Николай Николаевич Ливанов

Жизнь не отменяется

Слово о святой блуднице

Издание осуществлено за счет средств автора.

Повесть о трудной, но честной жизни, выпавшей на долю деревенской женщины. Голод, холод, неверные шаги в поисках «большой» любви, травля со стороны власть имущих, тяготы военного лихолетья — и при всем этом верность высоким нравственным принципам определили ее судьбу, характер ее отношений с окружающим миром.

Другу детства Ивану Николаевичу Гергелю посвящаю.

I

Еще в самом начале свадьбы чувствовалось, что надвигается какая-то заварушка. Обещавший вести себя пристойно гармонист Петр Сырезкин, позабыв обо всем, по-гусиному откинул голову назад и выплеснул в горло стакан самогонки. Потом с минуту очумело и бессмысленно смотрел поверх голов гостей, словно ожидая, какие вести придут после такого самоугощения, оттуда, изнутри.

Сперва все притихли. Потом одна из молодушек, сидевшая в дальнем углу, взвизгнула:

— Молодец, Петька!

— Вот это парняга, вот это соколик! — открыла от удивления рот ее подруга, — красавчик! Аж дух захватывает!

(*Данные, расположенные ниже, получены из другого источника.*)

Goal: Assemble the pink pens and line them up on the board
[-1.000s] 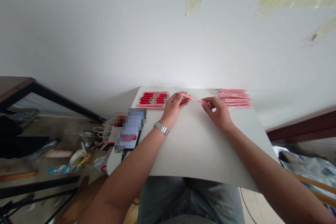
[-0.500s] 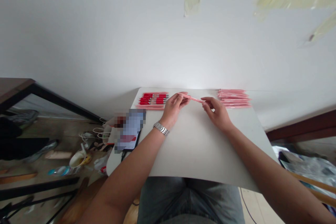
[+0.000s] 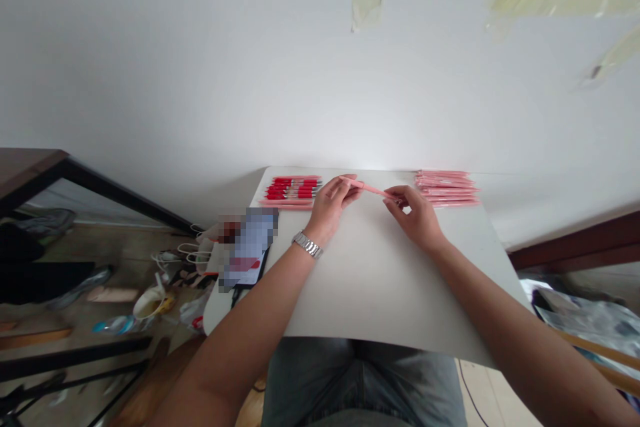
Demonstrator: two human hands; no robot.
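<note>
A slim pink pen [image 3: 372,188] is held above the white table [image 3: 370,267], slanting down to the right. My left hand [image 3: 334,199], with a metal watch at the wrist, is closed on its left end. The fingertips of my right hand [image 3: 411,211] pinch its right end; what exactly lies between them is partly hidden. Left of my left hand lie red pens [image 3: 293,192] in a row, with pink pens [image 3: 287,204] beside them. A stack of pink pens [image 3: 447,188] lies beyond my right hand.
A phone [image 3: 249,247] with a blurred screen lies at the table's left edge, a cable by its lower end. The white wall [image 3: 320,80] rises right behind the table. On the floor at left are a cup [image 3: 148,305], a bottle [image 3: 114,325] and bags.
The fingers of my right hand have shifted slightly along the pen's right end. My left hand stays in place, and the pens on the table have not moved.
</note>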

Но тут же обе умолкли, обозванные соседями по столу непутевыми.

Петька с остервенением рванул меха своей хромки, и переливчатая «Матаня» — неизменная спутница вечеринок и посиделок — заглушила еще не захмелевшее разноголосье.

— Прекрати! Это еще что за безалаберщина! — гневно взревел сухопарый старик, следивший за последними приготовлениями. — Аль впервой на свадьбе? Иль ты, крепкоголовый, не знаешь, когда для музыки время приспевает? Слово-то родительское и то еще не сказано.

Но в ответ Петька взял новый, еще более громкий аккорд. И тут гости поняли, что с гармонистом происходит что-то неладное: его прищуренные глаза зверовато и ненавистно вперились в жениха — Михаила Воланова…

Сжатые губы, точно параличом, свело набок, а в яростных движениях рук чувствовался наплыв каких-то бесовских сил.

Хозяева и гости оторопели, переглядывались, недоуменно пожимая плечами. Вряд ли кто из них мог смекнуть, что произошло с музыкантом.

Знал причину всему этому лишь он сам, гармонист Петр Сырезкин. Догадывалась о ней и невеста.

Началось все после того, как на вечеринке появилась Серафима — девушка, переехавшая в Самойловку вместе с матерью из далекой Тамбовщины. Разоренных погорельцев здесь приютила доживающая свой век дальняя родственница.

К изрядно обшарпанной завалинке дома, где проходило гулянье, Серафима подошла для всех незаметно, точно выросла из-под земли. Легко опустилась на край завалинки, уткнулась в шляпу подсолнечника и начала пальчиками вытягивать из ячеек семена.

Наметанный глаз Петьки сразу же успел «засечь» появление новенькой. Гармонист слегка вздернул кверху брови, причмокнул губами и вцепился глазами в незнакомку. На музыке это отразилось короткой, как вздох, паузой.

«А белочка ничего… Ишь ты, лапками-то перебирает… подсолнушек шелушит… А не худо бы к ней и… подмаслиться…»

Сырезкин никогда не сомневался в успехе своих любовных затей. Знал себе цену: молодой, красивый, не обижен ни ростом, ни силой. И обращался он с девушками поэтому с издевкой, оценивал их достоинство прищуром насмешливых глаз. Ну и плюс ко всему прочему Сырезкин все-таки как-никак — гармонист, а ценность таких парней никем никогда не оспаривалась, особенно в те посленэповские годы.

Наряжался Петр чаще всего в бордовую батистовую косоворотку, перехваченную витым шелковым пояском. Черные плисовые штаны носил с выпуском над гармошкой хромовых сапог. С большим креном на темных волнистых волосах всегда красовался синий, с лакированным козырьком картуз.

Знал Петя и то, что ни одна девушка, встретившись с ним, не могла выдержать и секундного его взгляда: опускала глаза долу, смущенно отворачивалась или краснела.

Пете ни разу не приходилось объясняться в любви девушкам. Делали они это сами. Ему было достаточно на одной-двух вечеринках попристальнее понаблюдать за какой-нибудь из них, как та уже начинала угадывать желание его гипнотического взгляда. Разудалый куплет краковяка довершал дело.

После вечеринки на ведущей к Петиному дому тропинке она уже стоит и никак не может завязать косу или косынку на голове, или привести в порядок шнурок на ботинке. Но вот приблизился Петя — и с косынками или шнурками все покончено. Вначале она — «случайная» попутчица, потом игривые вопросы, затем делает решительный шаг вперед и…

— Петенька, милый… — произносит она трепетным полушепотом, потупив взгляд, — не изводи… не могу: скажи хоть словечко.